# CanvasData - Generate Engagement Data
***This notebook [currently] assumes you have a CanvasData Spark DB as created by the syncCanvasData pipeline.***

*Authors: Departnemt of Education, Tasmania.*


Sample notebook that generates a dataset describing course engagement by user and day of year.

You can complement this with another dataset (e.g. student and school enrolment data, or network information to identify at-school vs at-home requests).

Engagement in this instance is looking at a number of measures including:
- Number of requests (web interactions) performed by the user against the course. Note these can happen in the background if someone e.g. leaves Canvas open.
- Number of Conversations / Messages against the course.
- Number of Quiz Responses
- Number of Assignment(s)
- Boolean flag "Participated" that is True if any of the above conditions are greater than zero.

> **Note**: This is not intended as a complete list of engagement measures. You may wish to modify this notebook to suit your own needs (and ideally submit the changes on GitHub :-) )

Parameters:
- **search_start_date**: Start date for request/engagement data. Data prior to this date will be ignored. Used to manage size of the generated dataset.
- **storage_account**: Short name of your storage account where data should be located.
- **container_name**: Name of the container to store the data in.
- **container_path**: Path to store the new dataset in.
- **create_spark_table**: Boolean to indicate whether a Spark table should be created.
- **refresh_spark_table**: Whether to refresh spark metadata or not. Useful if the schema has changed (e.g. you've added a column)
- **spark_db**: Name of the Spark database.
- **spark_table_name**: Name of the Spark table.

## Notebook Parameters

Change these to suite your environment.

In [None]:
search_start_date = "2022-01-01" # Start date for request / other data. Used to reduce size of the dataset.

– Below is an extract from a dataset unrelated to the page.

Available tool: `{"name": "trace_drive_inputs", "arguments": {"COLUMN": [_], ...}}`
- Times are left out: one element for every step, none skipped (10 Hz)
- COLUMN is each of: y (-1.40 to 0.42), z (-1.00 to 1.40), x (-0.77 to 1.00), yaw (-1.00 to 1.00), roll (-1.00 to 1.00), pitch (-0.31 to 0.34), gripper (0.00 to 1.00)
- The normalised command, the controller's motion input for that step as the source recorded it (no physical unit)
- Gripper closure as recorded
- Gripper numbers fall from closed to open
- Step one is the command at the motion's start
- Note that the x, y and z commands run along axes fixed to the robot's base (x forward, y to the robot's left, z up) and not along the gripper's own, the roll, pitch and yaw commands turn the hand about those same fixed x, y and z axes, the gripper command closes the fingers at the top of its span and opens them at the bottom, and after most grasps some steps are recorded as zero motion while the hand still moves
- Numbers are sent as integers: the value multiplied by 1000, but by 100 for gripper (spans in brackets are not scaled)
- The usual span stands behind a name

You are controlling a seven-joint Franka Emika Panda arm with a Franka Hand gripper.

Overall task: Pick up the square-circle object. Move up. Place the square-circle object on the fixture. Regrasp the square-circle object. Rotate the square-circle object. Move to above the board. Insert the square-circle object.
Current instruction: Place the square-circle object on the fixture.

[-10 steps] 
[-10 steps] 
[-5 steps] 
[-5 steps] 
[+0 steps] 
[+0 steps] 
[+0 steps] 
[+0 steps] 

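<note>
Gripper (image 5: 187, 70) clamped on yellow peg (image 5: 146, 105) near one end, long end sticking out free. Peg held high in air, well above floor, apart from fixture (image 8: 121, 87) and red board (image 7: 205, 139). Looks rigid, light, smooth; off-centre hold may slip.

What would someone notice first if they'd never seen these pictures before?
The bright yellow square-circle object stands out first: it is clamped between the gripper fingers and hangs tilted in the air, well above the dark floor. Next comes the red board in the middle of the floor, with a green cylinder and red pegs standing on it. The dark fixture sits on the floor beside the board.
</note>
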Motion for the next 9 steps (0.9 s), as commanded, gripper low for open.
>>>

storage_account = '' # Short name of your storage account FQDN (e.g. everything before the dot)
container_name = "stage3np" # Container to store the data. Typically this won't change
container_path = "VleCourseActivity" # Path in container to store the data against. 

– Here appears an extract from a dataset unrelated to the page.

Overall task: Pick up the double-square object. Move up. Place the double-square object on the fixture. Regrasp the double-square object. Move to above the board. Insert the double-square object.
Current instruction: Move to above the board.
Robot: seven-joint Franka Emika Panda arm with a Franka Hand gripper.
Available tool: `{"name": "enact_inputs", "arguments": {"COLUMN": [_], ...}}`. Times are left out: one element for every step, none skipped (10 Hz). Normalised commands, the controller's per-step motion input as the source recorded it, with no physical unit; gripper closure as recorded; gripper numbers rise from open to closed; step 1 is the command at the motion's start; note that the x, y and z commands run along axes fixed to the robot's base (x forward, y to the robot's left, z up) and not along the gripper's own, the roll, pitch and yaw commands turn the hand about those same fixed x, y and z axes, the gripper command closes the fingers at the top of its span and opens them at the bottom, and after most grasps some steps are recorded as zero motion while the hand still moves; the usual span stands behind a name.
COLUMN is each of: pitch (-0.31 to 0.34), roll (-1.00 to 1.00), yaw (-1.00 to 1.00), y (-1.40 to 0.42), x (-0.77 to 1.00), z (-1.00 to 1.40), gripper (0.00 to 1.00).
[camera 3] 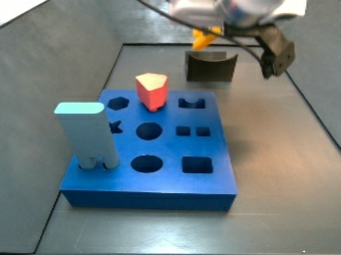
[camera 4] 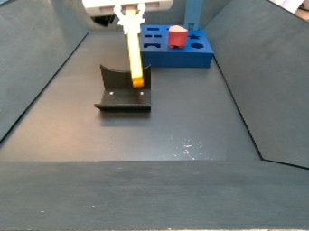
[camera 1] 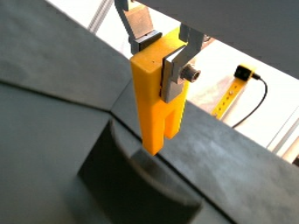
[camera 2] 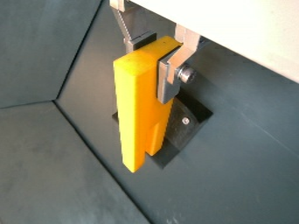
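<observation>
Now hand (camera 2: 162,48) grips double-square object (camera 2: 142,105) upright, tip at fixture (camera 4: 122,93)

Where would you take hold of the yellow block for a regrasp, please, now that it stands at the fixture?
Grip the yellow block on its broad flat faces, around mid-height, coming from the open side away from the fixture wall. It stands upright, its lower end at the fixture. The gripper is shut on its top end, so lower down is free.
</observation>
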Motion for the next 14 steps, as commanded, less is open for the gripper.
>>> {"name": "enact_inputs", "arguments": {"pitch": [0.068,0.037,0.008,-0.014,-0.028,-0.032,-0.035,-0.032,-0.024,-0.007,0.000,0.017,0.034,0.055], "roll": [-0.06,-0.06,-0.06,-0.05,-0.06,-0.06,-0.05,-0.06,-0.06,-0.06,-0.06,-0.07,-0.07,-0.06], "yaw": [0.08,0.08,0.08,0.07,0.05,0.04,0.01,0.00,-0.01,-0.02,-0.02,-0.03,-0.03,-0.02], "y": [-0.07,-0.07,-0.06,-0.05,-0.05,-0.04,-0.04,-0.03,-0.02,-0.02,-0.01,0.00,0.00,0.00], "x": [-0.23,-0.21,-0.21,-0.20,-0.19,-0.18,-0.17,-0.17,-0.16,-0.15,-0.14,-0.10,-0.08,-0.05], "z": [1.00,1.00,1.00,1.00,1.00,1.00,1.00,1.00,1.00,1.00,0.97,0.75,0.59,0.36], "gripper": [1.00,1.00,1.00,1.00,1.00,1.00,1.00,1.00,1.00,1.00,1.00,1.00,1.00,1.00]}}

create_spark_table = False # Set to TRUE to create a spark table representing the dataset.
refresh_spark_table = True # Set to TRUE to refresh table metadata on completion.
spark_db = "VleData" # Name of your Spark DB where the table should reside. Will be created if it doesn't exist.
spark_table_name = "CanvasData_UserCourseEngagement" # Name of the table you want to create.

## Prepare SparkSQL

> No changes should be required past this point

Here we create several temporary views (session-scoped) to improve readability of the main query further below.

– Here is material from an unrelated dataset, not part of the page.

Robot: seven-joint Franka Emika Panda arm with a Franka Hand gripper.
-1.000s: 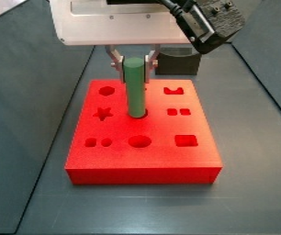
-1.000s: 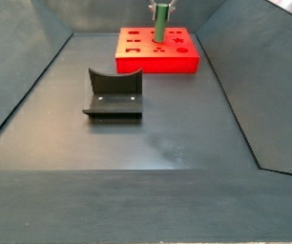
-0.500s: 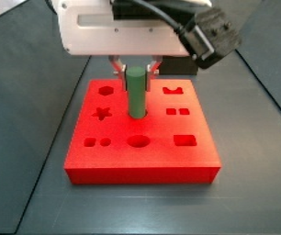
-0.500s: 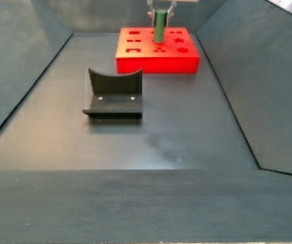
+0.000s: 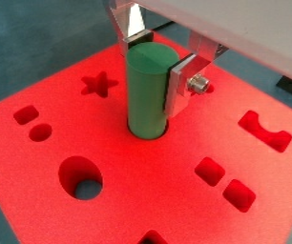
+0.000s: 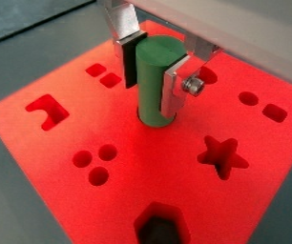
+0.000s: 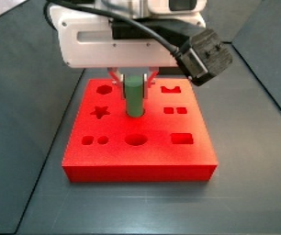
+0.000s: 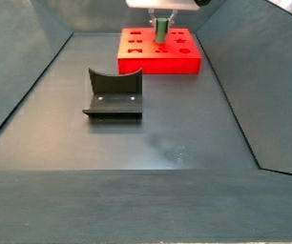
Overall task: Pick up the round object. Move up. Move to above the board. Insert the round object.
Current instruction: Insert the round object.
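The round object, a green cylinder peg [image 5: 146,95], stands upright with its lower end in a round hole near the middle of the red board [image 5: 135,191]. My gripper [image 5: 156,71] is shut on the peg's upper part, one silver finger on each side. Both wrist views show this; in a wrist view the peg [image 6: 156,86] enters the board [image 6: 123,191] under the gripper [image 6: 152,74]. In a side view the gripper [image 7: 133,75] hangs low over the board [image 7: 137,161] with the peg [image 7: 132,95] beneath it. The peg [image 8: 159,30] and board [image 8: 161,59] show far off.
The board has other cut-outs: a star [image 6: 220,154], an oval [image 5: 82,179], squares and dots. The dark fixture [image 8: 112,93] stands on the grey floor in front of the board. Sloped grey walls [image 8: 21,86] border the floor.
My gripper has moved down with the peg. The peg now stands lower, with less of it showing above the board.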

CTE's are an alternative to this but are only supported in later versions of SparkSQL (v3 and up).

In [None]:
%%pyspark

# This is just used to surface PySpark parameters in SparkSQL
sqlContext.sql(f"SET search_start_date = '{search_start_date}'")

In [None]:
%%sql
-- Workaround for some schema mapping issues in SparkSQL when reading Parquet.
SET spark.sql.legacy.parquet.int96RebaseModeInRead=CORRECTED

In [None]:
%%sql
-- Course information
CREATE OR REPLACE TEMPORARY VIEW vwCourses AS (
    SELECT DISTINCT id FROM CanvasData.course_dim cd
    WHERE workflow_state = "available"
    AND   created_at >= ${search_start_date}
);

-- Aggregation of request data
-- Note this may need additional filters to exclude e.g. mobile app based traffic etc. which typically presents as an API call.
-- We may also want to break this down by request type (e.g. GET vs PUT/POST [suggesting interaction vs a submission])
CREATE OR REPLACE TEMPORARY VIEW vwRequestAgg AS (
    SELECT req.user_id, req.course_id, req.timestamp_day, COUNT(course_id) AS request_count
    FROM (SELECT * FROM CanvasData.requests WHERE course_id IN (SELECT id FROM vwCourses) AND timestamp_day >= ${search_start_date}) req
    WHERE course_id IS NOT NULL
    GROUP BY req.user_id, req.course_id, req.timestamp_day
);

-- Messages associated with a course.
CREATE OR REPLACE TEMPORARY VIEW vwConvoMessage AS (
    SELECT p.user_id, p.course_id, date_format(msg.created_at, "yyyy-MM-dd") AS created_day, COUNT(*) AS message_count
    FROM (SELECT * FROM CanvasData.conversation_message_participant_fact WHERE course_id IN (SELECT id FROM vwCourses)) p
    INNER JOIN CanvasData.conversation_message_dim msg ON p.conversation_message_id = msg.id
    GROUP BY user_id, course_id, date_format(msg.created_at, "yyyy-MM-dd")
);

-- Quiz submissions
CREATE OR REPLACE TEMPORARY VIEW vwQuizSubmission AS (
    SELECT user_id, course_id, date_format(date, "yyyy-MM-dd") AS date, SUM(total_attempts) AS quiz_submission_count
    FROM CanvasData.quiz_submission_historical_fact
    WHERE course_id IN (SELECT id FROM vwCourses)
    GROUP BY user_id, course_id, date_format(date, "yyyy-MM-dd")
);

-- General assignment submissions
CREATE OR REPLACE TEMPORARY VIEW vwSub AS (
    SELECT sf.user_id, sf.course_id, date_format(sd.submitted_at, "yyyy-MM-dd") AS submitted_at_day, COUNT(*) AS submission_count
    FROM CanvasData.submission_fact sf
    INNER JOIN CanvasData.submission_dim sd ON sf.submission_id = sd.id
    WHERE course_id IN (SELECT id FROM vwCourses)
    GROUP BY sf.user_id, sf.course_id, date_format(sd.submitted_at, "yyyy-MM-dd")
);

-- List of days in the period
CREATE OR REPLACE TEMPORARY VIEW vwDayList AS (
    SELECT explode(sequence(search_start_date, current_date(), interval 1 day)) as date
);

## Dataset Generation

Finally - generate the dataset and write into nominated location.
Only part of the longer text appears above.